В комнату вбежала Мария Ивановна и повалилась на стул. Красные пятна горели у нее на лице, бледные губы были еще белее обычного, она задыхалась, не могла говорить.
— Что? — крикнула Галина Ивановна. — Говори, что?
— Дети, — простонала Мария Ивановна, — в деревне пожар.
— Что ты знаешь?
— Сгорел дом, дом на особняке, — выговорила Мария Ивановна и стала раскачиваться на стуле, закрыв глаза.
— На особняке только мамин дом, — сказала Галина Ивановна. Она уже вскочила с кровати, сбросила фланелевый халат и полотенце с головы.
Мария Ивановна с белым лицом, сцепив руки, мерно раскачивалась из стороны в сторону и стонала.
Галина Ивановна оделась.
— Что ты еще знаешь, Маша, говори, — просила она.
Мария Ивановна не отвечала.
До деревни, где жила их мать и гостили дети, было километров сорок. Нужно было достать машину.
— Ну, поехали. — Галина Ивановна еще не знала, как они будут добираться. В деревню ходил автобус, но не в это вечернее время.
Если Люся еще дома, если еще не ушла, а сидит и ждет ухажера, Галина Ивановна знала, она поможет. Люся человек действия. Недаром ребята с таким удовольствием выполняют все ее приказания.
— Можно еще попробовать позвонить, — тихо сказала Мария Ивановна и опять застонала. — О-ох, о-ох, горе!
— Поедем, — приказала Галина Ивановна, — надо ехать.
— Я не поеду, я боюсь, я не поеду, я боюсь, — повторяла Мария Ивановна.
— Ну сиди здесь, бессовестная! — крикнула Галина Ивановна. — Какая ты мать после всего!
— Ой, ой, ой! — причитала Мария Ивановна и не двигалась с места.
— Но если дети живы и ты после этого не выгонишь своего квартиранта, то после этого ты…
— Никогда… никого… я выгоню… деточки, — рыдала Мария Ивановна.
— Ну поедем, перестань, Маша, разве можно так, — попробовала успокоить сестру Галина Ивановна.
— Не могу, боюсь, — всхлипывала та.
Беспомощная, жалкая, Мария Ивановна ничего не могла. Только плакать, вскрикивать и раскачиваться на стуле.
Галина Ивановна убежала, а сестра осталась сидеть на стуле, время от времени повторяя: «Выгоню его, выгоню… дети».
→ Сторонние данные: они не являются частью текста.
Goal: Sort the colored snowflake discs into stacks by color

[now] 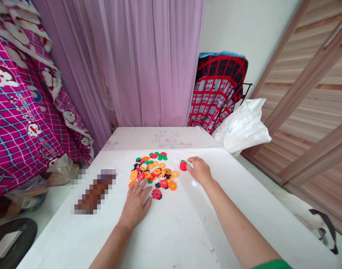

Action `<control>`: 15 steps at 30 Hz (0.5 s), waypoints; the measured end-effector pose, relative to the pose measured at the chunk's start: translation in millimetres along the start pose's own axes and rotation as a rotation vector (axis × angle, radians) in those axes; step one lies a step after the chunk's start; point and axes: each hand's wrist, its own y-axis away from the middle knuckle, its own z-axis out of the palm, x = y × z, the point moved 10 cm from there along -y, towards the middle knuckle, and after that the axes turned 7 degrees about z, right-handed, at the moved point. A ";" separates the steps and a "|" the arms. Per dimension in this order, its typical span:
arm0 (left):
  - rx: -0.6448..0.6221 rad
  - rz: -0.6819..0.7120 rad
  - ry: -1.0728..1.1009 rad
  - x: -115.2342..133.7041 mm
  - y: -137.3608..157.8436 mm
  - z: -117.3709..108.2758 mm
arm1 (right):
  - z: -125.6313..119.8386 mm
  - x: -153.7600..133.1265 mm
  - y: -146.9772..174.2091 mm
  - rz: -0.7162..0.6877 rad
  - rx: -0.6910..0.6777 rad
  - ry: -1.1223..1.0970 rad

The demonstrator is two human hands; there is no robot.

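Observation:
A loose pile of flower-shaped plastic discs (156, 172) in orange, red, black, white and green lies on the white tablecloth. My left hand (135, 205) rests palm down at the pile's near left edge, fingers spread, fingertips on or beside the orange discs. To the right of the pile is a small group of red discs (183, 166) with a bit of green at its far side. My right hand (200, 170) is just right of this group, its thumb and forefinger apart at the group's edge. No disc shows gripped in either hand.
A blurred-out object (95, 192) lies on the table's left part. Behind the table (171, 239) hangs a purple curtain (154, 63). A white plastic bag (243, 125) is at the far right corner, and a wooden wardrobe (308, 101) stands to the right.

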 end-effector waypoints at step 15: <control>-0.171 -0.013 -0.078 5.9 -56.4 37.0 | 66.5 -73.5 84.4 -0.344 0.142 -0.381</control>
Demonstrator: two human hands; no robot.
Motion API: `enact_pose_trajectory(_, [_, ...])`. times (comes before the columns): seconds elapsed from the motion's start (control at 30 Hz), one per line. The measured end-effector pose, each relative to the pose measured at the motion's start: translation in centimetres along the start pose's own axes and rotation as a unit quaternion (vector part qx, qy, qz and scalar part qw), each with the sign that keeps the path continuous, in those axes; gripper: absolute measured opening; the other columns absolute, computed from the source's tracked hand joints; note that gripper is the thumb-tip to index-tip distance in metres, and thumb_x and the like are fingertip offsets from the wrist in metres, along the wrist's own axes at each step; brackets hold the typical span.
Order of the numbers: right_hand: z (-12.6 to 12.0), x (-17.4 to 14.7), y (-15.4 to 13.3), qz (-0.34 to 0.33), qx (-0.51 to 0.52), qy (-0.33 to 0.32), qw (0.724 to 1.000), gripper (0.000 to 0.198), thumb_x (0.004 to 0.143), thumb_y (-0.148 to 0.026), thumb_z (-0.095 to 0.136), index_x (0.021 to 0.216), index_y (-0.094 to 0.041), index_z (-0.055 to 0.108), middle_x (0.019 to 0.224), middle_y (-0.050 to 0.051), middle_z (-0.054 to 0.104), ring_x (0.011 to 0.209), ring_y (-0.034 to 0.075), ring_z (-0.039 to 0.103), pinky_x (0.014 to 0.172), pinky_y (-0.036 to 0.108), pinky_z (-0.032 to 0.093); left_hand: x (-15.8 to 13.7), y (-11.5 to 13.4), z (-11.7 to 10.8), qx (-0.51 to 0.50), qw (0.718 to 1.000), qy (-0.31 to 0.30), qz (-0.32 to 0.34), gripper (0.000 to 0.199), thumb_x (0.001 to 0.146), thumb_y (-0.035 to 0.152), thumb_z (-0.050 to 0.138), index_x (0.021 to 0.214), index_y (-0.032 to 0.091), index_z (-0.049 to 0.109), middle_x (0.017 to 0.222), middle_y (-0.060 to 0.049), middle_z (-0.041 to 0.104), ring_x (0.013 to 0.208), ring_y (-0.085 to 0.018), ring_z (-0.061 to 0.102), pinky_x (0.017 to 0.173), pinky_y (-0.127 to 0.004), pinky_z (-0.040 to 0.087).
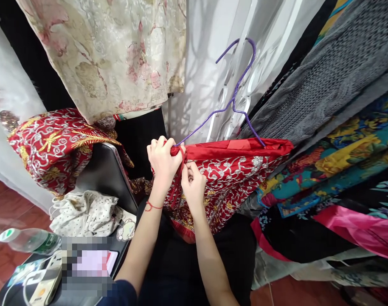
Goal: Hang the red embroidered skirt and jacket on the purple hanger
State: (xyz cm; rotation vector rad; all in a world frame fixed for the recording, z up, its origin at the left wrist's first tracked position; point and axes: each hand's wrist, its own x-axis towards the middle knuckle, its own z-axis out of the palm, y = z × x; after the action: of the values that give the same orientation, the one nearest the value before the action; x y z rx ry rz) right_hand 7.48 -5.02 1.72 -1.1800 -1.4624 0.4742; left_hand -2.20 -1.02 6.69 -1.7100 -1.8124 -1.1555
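Note:
A red embroidered skirt (226,178) with silver and gold scrollwork and a plain red waistband hangs from a purple hanger (234,91). My left hand (164,160) is closed on the left end of the waistband, beside the hanger's left arm. Just below and to the right, my right hand (194,182) has its fingers pinched at the red fabric by the gathered end. A thin red strand shows between the two hands. The skirt's lower part drapes down over my dark-clad lap.
On the left, a black chair (103,170) carries another red embroidered cloth (54,148). Near it are a dotted white cloth (85,212), a plastic bottle (30,240) and a white cable. Floral cream fabric (117,55) hangs above; a grey knit (334,80) and colourful garments hang right.

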Motion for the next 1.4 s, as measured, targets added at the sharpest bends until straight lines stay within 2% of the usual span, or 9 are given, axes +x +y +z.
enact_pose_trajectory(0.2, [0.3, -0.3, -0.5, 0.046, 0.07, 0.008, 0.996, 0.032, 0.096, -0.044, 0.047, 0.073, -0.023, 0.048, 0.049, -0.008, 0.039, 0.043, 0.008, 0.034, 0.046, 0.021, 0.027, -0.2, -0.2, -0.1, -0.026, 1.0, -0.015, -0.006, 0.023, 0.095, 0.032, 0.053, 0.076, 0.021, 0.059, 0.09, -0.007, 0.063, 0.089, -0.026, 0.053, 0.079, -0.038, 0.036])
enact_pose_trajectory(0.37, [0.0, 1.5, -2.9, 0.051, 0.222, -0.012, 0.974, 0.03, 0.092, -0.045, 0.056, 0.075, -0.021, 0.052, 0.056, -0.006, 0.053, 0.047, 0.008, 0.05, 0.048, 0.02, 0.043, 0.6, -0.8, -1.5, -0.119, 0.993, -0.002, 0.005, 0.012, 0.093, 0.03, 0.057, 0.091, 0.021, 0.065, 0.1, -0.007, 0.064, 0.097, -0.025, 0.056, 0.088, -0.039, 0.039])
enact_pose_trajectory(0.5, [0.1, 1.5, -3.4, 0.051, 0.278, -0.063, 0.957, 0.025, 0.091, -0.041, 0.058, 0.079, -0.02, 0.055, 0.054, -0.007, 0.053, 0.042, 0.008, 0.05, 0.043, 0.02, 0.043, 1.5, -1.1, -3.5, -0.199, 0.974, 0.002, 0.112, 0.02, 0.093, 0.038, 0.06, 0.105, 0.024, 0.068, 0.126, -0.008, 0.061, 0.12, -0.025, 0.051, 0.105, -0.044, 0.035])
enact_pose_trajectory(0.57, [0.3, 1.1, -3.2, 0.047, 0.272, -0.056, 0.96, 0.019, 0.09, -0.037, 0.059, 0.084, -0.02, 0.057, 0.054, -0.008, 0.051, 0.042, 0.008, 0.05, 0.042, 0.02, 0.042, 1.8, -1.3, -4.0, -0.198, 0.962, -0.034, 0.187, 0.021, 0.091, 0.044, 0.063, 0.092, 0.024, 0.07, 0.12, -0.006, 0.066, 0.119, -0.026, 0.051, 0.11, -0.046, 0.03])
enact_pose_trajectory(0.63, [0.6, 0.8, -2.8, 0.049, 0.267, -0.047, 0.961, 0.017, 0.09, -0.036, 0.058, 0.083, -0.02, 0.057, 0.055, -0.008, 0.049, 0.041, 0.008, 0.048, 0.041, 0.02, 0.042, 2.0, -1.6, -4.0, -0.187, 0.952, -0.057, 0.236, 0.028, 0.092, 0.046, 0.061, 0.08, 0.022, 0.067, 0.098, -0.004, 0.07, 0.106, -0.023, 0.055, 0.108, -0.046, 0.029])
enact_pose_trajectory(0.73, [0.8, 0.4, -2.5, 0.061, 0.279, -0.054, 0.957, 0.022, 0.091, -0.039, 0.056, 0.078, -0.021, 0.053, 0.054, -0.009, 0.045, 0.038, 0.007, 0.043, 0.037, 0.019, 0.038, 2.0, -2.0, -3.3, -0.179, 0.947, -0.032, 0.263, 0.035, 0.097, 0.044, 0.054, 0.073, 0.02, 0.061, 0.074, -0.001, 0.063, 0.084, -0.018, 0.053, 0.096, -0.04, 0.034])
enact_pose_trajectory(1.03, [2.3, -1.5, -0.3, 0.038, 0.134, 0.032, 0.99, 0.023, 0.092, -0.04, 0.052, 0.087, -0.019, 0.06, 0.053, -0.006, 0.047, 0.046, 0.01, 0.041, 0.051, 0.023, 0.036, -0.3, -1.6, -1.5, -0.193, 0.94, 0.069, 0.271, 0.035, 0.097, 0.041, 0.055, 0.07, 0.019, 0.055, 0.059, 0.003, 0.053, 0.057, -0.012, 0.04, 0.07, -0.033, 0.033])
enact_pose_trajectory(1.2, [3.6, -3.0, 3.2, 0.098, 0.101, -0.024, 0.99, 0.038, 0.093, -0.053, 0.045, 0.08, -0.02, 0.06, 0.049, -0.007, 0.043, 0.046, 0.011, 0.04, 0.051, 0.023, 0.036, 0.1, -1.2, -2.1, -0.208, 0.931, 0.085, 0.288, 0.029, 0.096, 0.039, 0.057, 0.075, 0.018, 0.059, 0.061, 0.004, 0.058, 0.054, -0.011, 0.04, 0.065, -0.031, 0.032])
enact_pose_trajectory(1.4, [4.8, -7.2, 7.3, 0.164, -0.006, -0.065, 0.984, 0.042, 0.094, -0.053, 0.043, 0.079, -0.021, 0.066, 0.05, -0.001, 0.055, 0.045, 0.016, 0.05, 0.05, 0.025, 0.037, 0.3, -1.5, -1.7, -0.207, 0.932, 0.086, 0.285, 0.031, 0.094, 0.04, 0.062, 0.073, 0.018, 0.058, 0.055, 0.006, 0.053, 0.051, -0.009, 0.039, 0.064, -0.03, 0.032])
Люсю Галина Ивановна встретила около своего дома, и Люся, конечно, помогла. И Люся и ее ухажер побежали вместе с ней и достали машину. Люся, ничего не спрашивая, села и поехала вместе с Галиной Ивановной, а ухажер сказал, что он будет их ждать и не ляжет спать, пока они не вернутся.
— Все будет в порядке, — добавил он и отдал Люсе свой пиджак.
— А мы утром вернемся, не раньше, это далеко, иди лучше в кино, — сказала ему Люся, ловко прыгнув в кузов грузовика. — Только один иди, на мой билет никого не води. Какому-нибудь мальчику отдай. Слышишь!
Темная деревня спала; крайний дом, где жила мать, стоял на месте, и Галина Ивановна с Люсей с трудом достучались, перебудили ребят, разбудили старуху.
Тревога оказалась ложной, у кого-то сгорел сарай. Проснувшиеся ребята сказали, что сарай горел быстро, хорошо, но бабушка цыкнула на них. Пожар в деревне внушает ужас старому человеку.
— Сгорел сараюшек, все одно страшно, — сказала старуха. — А ты чего переполошилась, доченька, ночью приехала?
При свете яркой лампочки Галина Ивановна разглядела, что племянники загорели, посвежели и глаза у них веселые, детские. Не то что в городе, — там ей всегда казалось, что они смотрят всепонимающе, как взрослые. Про мать они спросили только один раз, почему она не приехала.
— Мама дежурит, — ответила Галина Ивановна, зная, что дети гордятся, когда их мать дежурит.
Маленький старинный ткацкий станочек, который она недавно видела во сне, стоял в углу. На нем уже много лет никто не ткал.
На обратном пути Люся крепко спала на плече у Галины Ивановны.
— С добрым утром, — сказала она, проснувшись только около своего дома.
Войдя к себе, Галина Ивановна не удержалась и обняла сестру. Обе заплакали.